* EXTRACTED INFORMATION:
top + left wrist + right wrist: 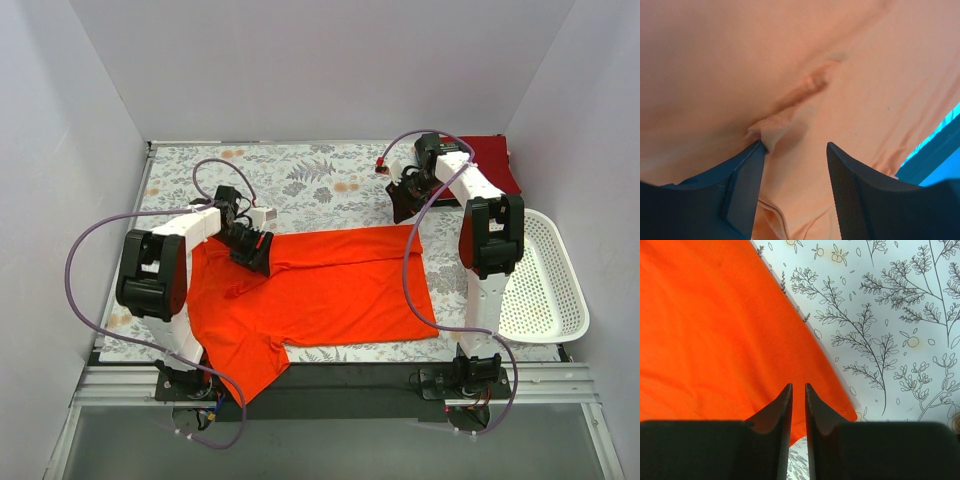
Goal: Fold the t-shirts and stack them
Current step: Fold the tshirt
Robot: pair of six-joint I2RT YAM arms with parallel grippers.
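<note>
Bright orange-red cotton t-shirt point(330, 290) stretches along the worktop's point(350, 378) near edge; my left end effector point(796, 147), spread, tops its left end, right end effector point(798, 386), pressed together, its far-right corner.

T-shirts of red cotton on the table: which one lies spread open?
The bright orange-red cotton t-shirt, spread across the middle; the darker crimson t-shirt sits compact in the far right corner.
</note>
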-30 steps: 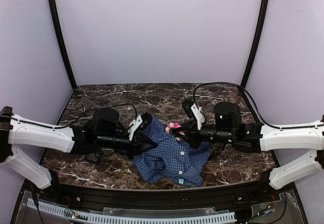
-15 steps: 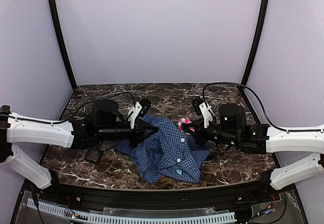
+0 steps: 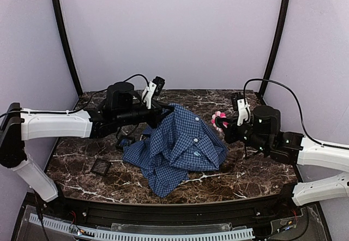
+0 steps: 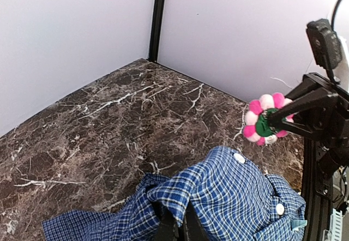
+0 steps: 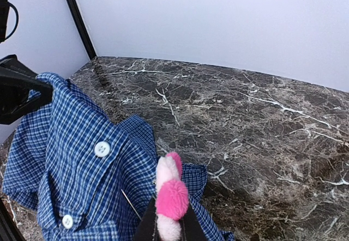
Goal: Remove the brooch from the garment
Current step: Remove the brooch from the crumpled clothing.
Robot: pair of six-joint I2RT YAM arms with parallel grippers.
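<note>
Our left jaws are pinched shut on the blue checked cloth shirt (image 3: 180,143); right jaws clamp the pink flower-shaped brooch (image 3: 220,119) beside it.

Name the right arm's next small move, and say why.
Probably lower the right gripper to the bare marble table beside it and set the brooch down. The brooch is pinched in its jaws and is clear of the checked shirt, which the left gripper holds lifted by a fold.
</note>
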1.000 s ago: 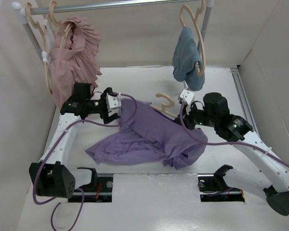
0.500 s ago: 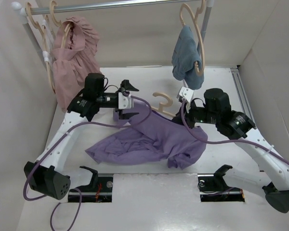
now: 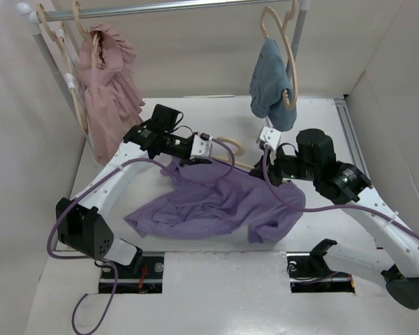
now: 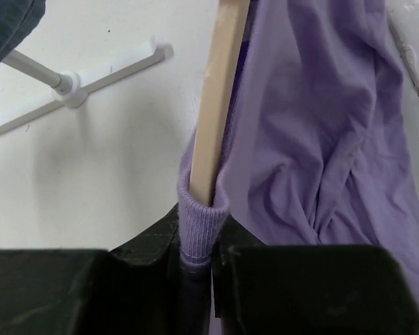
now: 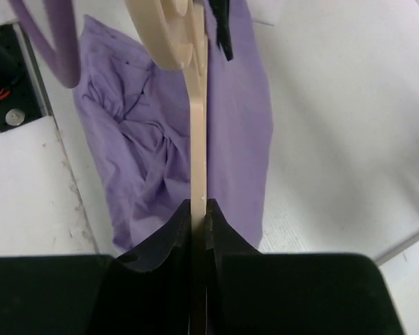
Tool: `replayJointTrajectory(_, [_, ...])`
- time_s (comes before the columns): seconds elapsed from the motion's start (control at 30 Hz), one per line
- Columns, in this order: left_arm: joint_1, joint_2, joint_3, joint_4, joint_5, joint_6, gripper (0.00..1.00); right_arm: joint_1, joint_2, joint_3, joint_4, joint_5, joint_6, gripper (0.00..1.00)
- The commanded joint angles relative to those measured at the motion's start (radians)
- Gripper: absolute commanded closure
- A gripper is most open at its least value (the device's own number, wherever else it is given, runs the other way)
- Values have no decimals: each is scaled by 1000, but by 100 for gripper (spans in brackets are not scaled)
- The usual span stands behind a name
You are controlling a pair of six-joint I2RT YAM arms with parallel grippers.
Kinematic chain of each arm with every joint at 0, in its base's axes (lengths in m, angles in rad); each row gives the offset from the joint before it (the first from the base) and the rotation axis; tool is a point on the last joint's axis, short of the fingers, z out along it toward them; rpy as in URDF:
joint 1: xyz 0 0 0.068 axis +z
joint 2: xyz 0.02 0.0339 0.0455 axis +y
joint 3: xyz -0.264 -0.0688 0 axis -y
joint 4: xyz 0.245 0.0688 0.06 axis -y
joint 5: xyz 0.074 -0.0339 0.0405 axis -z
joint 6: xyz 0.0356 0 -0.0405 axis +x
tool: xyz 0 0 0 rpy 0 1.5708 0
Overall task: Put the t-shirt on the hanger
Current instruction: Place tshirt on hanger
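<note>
The lavender t-shirt [image 3: 216, 202] lies crumpled on the white table, its upper edge lifted toward the pale wooden hanger [image 3: 230, 145]. In the left wrist view my left gripper [image 4: 197, 241] is shut on the t-shirt's ribbed collar [image 4: 199, 216], which wraps the end of the hanger arm [image 4: 220, 91]. From above, the left gripper [image 3: 213, 152] sits just left of the hanger's hook. My right gripper [image 5: 198, 209] is shut on the hanger's other arm [image 5: 198, 139], with the t-shirt [image 5: 140, 139] spread below it. From above the right gripper [image 3: 260, 169] is beside the hanger's right end.
A rail [image 3: 167, 8] at the back carries a pink garment [image 3: 108, 91] at the left and a blue garment [image 3: 269, 80] at the right, each on its own hanger. The rack's white foot [image 4: 77, 91] lies close to the left gripper. Pale walls stand on both sides.
My left arm has swung right, away from the pink garment, to the hanger; its open jaws have shut on the t-shirt's collar. The right arm has kept its hold with little movement.
</note>
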Motion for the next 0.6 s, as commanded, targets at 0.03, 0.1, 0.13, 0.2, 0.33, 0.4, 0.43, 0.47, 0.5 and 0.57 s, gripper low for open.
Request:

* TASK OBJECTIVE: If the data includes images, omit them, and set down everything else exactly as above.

* TASK OUTPUT:
top + left wrist + right wrist: 
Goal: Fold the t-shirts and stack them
Current step: Fold the tshirt
Robot: pair of six-joint I2RT YAM arms with parallel grippers.
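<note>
Bright orange-red cotton t-shirt point(330, 290) stretches along the worktop's point(350, 378) near edge; my left end effector point(796, 147), spread, tops its left end, right end effector point(798, 386), pressed together, its far-right corner.

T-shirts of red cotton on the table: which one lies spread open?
The bright orange-red cotton t-shirt, spread across the middle; the darker crimson t-shirt sits compact in the far right corner.
</note>
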-30 steps: 
-15 steps: 
+0 steps: 
+0 steps: 
+0 steps: 
Goal: Remove the brooch from the garment
Current step: Remove the brooch from the crumpled clothing.
Robot: pair of six-joint I2RT YAM arms with parallel grippers.
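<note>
Our left jaws are pinched shut on the blue checked cloth shirt (image 3: 180,143); right jaws clamp the pink flower-shaped brooch (image 3: 220,119) beside it.

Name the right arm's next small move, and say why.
Probably lower the right gripper to the bare marble table beside it and set the brooch down. The brooch is pinched in its jaws and is clear of the checked shirt, which the left gripper holds lifted by a fold.
</note>
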1.000 s ago: 
0.500 s ago: 
now: 
now: 
now: 
Tool: `replayJointTrajectory(_, [_, ...])`
- time_s (comes before the columns): seconds elapsed from the motion's start (control at 30 Hz), one per line
- Columns, in this order: left_arm: joint_1, joint_2, joint_3, joint_4, joint_5, joint_6, gripper (0.00..1.00); right_arm: joint_1, joint_2, joint_3, joint_4, joint_5, joint_6, gripper (0.00..1.00)
- The commanded joint angles relative to those measured at the motion's start (radians)
- Gripper: absolute commanded closure
- A gripper is most open at its least value (the device's own number, wherever else it is given, runs the other way)
- Values have no decimals: each is scaled by 1000, but by 100 for gripper (spans in brackets are not scaled)
- The usual span stands behind a name
You are controlling a pair of six-joint I2RT YAM arms with parallel grippers.
Kinematic chain of each arm with every joint at 0, in its base's axes (lengths in m, angles in rad); each row gives the offset from the joint before it (the first from the base) and the rotation axis; tool is a point on the last joint's axis, short of the fingers, z out along it toward them; rpy as in URDF:
joint 1: xyz 0 0 0.068 axis +z
joint 2: xyz 0.02 0.0339 0.0455 axis +y
joint 3: xyz -0.264 -0.0688 0 axis -y
joint 4: xyz 0.245 0.0688 0.06 axis -y
joint 5: xyz 0.074 -0.0339 0.0405 axis -z
joint 6: xyz 0.0356 0 -0.0405 axis +x
tool: xyz 0 0 0 rpy 0 1.5708 0
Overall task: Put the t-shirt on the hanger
Current instruction: Place tshirt on hanger
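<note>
The lavender t-shirt [image 3: 216, 202] lies crumpled on the white table, its upper edge lifted toward the pale wooden hanger [image 3: 230, 145]. In the left wrist view my left gripper [image 4: 197, 241] is shut on the t-shirt's ribbed collar [image 4: 199, 216], which wraps the end of the hanger arm [image 4: 220, 91]. From above, the left gripper [image 3: 213, 152] sits just left of the hanger's hook. My right gripper [image 5: 198, 209] is shut on the hanger's other arm [image 5: 198, 139], with the t-shirt [image 5: 140, 139] spread below it. From above the right gripper [image 3: 260, 169] is beside the hanger's right end.
A rail [image 3: 167, 8] at the back carries a pink garment [image 3: 108, 91] at the left and a blue garment [image 3: 269, 80] at the right, each on its own hanger. The rack's white foot [image 4: 77, 91] lies close to the left gripper. Pale walls stand on both sides.
My left arm has swung right, away from the pink garment, to the hanger; its open jaws have shut on the t-shirt's collar. The right arm has kept its hold with little movement.
</note>
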Motion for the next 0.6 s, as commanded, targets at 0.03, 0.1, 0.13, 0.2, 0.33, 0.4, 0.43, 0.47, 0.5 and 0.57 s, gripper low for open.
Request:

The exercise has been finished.